• TASK DETAILS: I need the number of lines in the data that contain the word "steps", and nothing beyond it.

• INFORMATION SHOWN:

--- START ---

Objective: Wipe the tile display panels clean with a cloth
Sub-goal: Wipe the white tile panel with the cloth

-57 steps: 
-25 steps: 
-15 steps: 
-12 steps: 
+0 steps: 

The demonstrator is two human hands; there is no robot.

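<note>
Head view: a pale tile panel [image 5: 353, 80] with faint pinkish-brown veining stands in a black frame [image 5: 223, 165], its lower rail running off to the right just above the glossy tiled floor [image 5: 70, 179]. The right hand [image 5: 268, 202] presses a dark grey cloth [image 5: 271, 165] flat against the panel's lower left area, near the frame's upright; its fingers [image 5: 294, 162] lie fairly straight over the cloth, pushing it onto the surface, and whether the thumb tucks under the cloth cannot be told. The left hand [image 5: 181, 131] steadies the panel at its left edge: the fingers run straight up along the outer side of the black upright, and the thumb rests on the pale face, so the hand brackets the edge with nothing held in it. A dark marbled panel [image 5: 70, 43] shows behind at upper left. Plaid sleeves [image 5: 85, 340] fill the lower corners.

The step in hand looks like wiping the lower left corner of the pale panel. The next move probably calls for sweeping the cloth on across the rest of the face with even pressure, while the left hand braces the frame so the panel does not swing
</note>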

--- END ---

• SOLUTION: 5